• **Task to carry out**
Please retype the listing below without a single change.

----

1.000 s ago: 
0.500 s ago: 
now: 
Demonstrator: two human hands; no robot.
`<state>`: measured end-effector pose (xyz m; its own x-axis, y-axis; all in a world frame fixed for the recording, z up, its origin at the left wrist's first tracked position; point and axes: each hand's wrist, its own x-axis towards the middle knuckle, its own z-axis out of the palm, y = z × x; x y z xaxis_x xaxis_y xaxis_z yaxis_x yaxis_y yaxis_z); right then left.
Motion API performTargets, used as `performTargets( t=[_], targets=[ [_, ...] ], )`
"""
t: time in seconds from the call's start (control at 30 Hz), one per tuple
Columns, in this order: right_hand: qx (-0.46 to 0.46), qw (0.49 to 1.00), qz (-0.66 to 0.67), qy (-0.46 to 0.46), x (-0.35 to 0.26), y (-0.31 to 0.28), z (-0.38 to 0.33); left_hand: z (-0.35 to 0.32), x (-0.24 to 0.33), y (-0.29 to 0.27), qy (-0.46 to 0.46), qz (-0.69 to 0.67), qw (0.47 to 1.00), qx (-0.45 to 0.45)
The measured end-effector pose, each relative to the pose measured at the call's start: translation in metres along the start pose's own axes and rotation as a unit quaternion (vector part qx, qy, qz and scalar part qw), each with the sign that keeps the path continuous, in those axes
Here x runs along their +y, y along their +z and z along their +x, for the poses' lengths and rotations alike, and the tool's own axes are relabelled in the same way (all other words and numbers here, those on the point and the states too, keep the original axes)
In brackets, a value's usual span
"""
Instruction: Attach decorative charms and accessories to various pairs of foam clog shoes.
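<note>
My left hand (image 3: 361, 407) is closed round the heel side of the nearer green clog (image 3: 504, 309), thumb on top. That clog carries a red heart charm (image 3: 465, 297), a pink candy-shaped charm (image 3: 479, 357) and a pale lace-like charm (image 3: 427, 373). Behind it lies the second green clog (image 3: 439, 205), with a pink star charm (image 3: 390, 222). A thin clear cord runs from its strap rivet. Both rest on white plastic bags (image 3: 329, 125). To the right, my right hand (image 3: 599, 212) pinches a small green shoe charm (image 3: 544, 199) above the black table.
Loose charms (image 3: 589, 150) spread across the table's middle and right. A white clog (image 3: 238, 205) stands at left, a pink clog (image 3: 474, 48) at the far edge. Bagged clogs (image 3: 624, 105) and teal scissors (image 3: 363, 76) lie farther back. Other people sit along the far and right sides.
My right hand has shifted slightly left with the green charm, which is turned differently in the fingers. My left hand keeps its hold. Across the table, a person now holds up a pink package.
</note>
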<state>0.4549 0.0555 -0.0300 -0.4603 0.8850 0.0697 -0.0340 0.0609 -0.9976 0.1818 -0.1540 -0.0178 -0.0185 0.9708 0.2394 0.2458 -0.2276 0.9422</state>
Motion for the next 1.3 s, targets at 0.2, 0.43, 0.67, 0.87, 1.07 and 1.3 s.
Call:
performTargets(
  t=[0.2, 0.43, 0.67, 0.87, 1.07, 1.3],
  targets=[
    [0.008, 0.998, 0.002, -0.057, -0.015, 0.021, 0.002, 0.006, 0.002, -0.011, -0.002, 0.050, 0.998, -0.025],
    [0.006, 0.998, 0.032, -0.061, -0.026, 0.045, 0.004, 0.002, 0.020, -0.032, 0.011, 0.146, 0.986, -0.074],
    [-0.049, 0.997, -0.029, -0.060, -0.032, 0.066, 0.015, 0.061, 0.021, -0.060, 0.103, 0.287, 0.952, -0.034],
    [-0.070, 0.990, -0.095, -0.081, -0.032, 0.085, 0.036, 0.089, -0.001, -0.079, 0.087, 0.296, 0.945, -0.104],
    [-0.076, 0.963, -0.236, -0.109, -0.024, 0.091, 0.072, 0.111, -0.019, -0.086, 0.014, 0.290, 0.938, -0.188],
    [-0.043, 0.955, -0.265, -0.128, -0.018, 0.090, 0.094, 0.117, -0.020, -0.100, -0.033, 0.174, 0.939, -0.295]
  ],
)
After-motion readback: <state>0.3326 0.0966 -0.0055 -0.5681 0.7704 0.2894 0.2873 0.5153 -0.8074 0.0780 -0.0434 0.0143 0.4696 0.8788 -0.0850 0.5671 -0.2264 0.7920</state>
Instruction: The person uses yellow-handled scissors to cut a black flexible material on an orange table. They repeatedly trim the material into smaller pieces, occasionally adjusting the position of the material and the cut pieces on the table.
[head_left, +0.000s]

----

• **Task output**
1.000 s ago: 
0.500 s ago: 
now: 
Demonstrator: two human hands; no robot.
`<state>`: measured end-effector pose (xyz m; its own x-axis, y-axis; all in a world frame fixed for the recording, z up, its origin at the left wrist's first tracked position; point and axes: each hand's wrist, its own x-axis towards the middle knuckle, its own z-axis out of the palm, y = z × x; x y z xaxis_x xaxis_y xaxis_z yaxis_x yaxis_y yaxis_z); right then left.
Motion API performTargets, used as `performTargets( t=[_], targets=[ [_, ...] ], )`
"""
t: time in seconds from the call's start (control at 30 Hz), one per tuple
Columns, in this order: right_hand: qx (-0.46 to 0.46), qw (0.49 to 1.00), qz (-0.66 to 0.67), qy (-0.46 to 0.46), x (-0.35 to 0.26), y (-0.31 to 0.28), z (-0.38 to 0.33); left_hand: z (-0.35 to 0.32), x (-0.24 to 0.33), y (-0.29 to 0.27), qy (-0.46 to 0.46), qz (-0.69 to 0.67), qw (0.47 to 1.00), qx (-0.45 to 0.45)
The measured end-effector pose, each relative to the pose measured at the call's start: translation in metres along the start pose's own axes and rotation as a unit quaternion (vector part qx, qy, qz and scalar part qw), each with the sign that keeps the path continuous, in those axes
Here x runs along their +y, y along their +z and z along their +x, for the poses' lengths and rotations alike, and the tool's own axes are relabelled in the same way (all other words and numbers here, those on the point and the states too, keep the original axes)
In brackets, a value's usual span
"""
Instruction: Attach decorative charms and accessories to various pairs of foam clog shoes.
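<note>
My left hand (image 3: 361, 407) is closed round the heel side of the nearer green clog (image 3: 504, 309), thumb on top. That clog carries a red heart charm (image 3: 465, 297), a pink candy-shaped charm (image 3: 479, 357) and a pale lace-like charm (image 3: 427, 373). Behind it lies the second green clog (image 3: 439, 205), with a pink star charm (image 3: 390, 222). A thin clear cord runs from its strap rivet. Both rest on white plastic bags (image 3: 329, 125). To the right, my right hand (image 3: 599, 212) pinches a small green shoe charm (image 3: 544, 199) above the black table.
Loose charms (image 3: 589, 150) spread across the table's middle and right. A white clog (image 3: 238, 205) stands at left, a pink clog (image 3: 474, 48) at the far edge. Bagged clogs (image 3: 624, 105) and teal scissors (image 3: 363, 76) lie farther back. Other people sit along the far and right sides.
My right hand has shifted slightly left with the green charm, which is turned differently in the fingers. My left hand keeps its hold. Across the table, a person now holds up a pink package.
</note>
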<state>0.4549 0.0555 -0.0300 -0.4603 0.8850 0.0697 -0.0340 0.0609 -0.9976 0.1818 -0.1540 -0.0178 -0.0185 0.9708 0.2394 0.2458 -0.2276 0.9422</state>
Motion for the next 1.3 s, targets at 0.2, 0.43, 0.67, 0.87, 1.07 and 1.3 s.
Call:
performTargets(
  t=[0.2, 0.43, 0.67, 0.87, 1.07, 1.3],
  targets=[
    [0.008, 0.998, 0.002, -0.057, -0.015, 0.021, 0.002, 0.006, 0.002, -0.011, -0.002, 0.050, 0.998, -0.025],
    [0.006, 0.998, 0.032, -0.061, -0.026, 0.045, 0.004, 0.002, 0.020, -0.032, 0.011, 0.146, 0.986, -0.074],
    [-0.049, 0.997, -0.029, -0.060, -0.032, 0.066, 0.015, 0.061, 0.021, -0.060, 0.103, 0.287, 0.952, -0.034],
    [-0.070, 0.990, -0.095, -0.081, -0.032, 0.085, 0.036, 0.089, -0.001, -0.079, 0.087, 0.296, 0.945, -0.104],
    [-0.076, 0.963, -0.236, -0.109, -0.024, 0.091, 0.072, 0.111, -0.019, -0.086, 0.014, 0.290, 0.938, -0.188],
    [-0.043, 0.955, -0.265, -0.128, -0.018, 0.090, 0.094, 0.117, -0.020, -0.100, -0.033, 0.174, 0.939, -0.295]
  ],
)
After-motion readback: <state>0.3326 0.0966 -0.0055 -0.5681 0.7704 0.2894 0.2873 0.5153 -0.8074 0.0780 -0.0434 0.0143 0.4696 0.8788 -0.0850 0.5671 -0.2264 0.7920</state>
Instruction: The person uses yellow-handled scissors to cut a black flexible material on an orange table. They repeatedly trim the material into smaller pieces, occasionally adjusting the position of the material and the cut pieces on the table.
[head_left, +0.000s]

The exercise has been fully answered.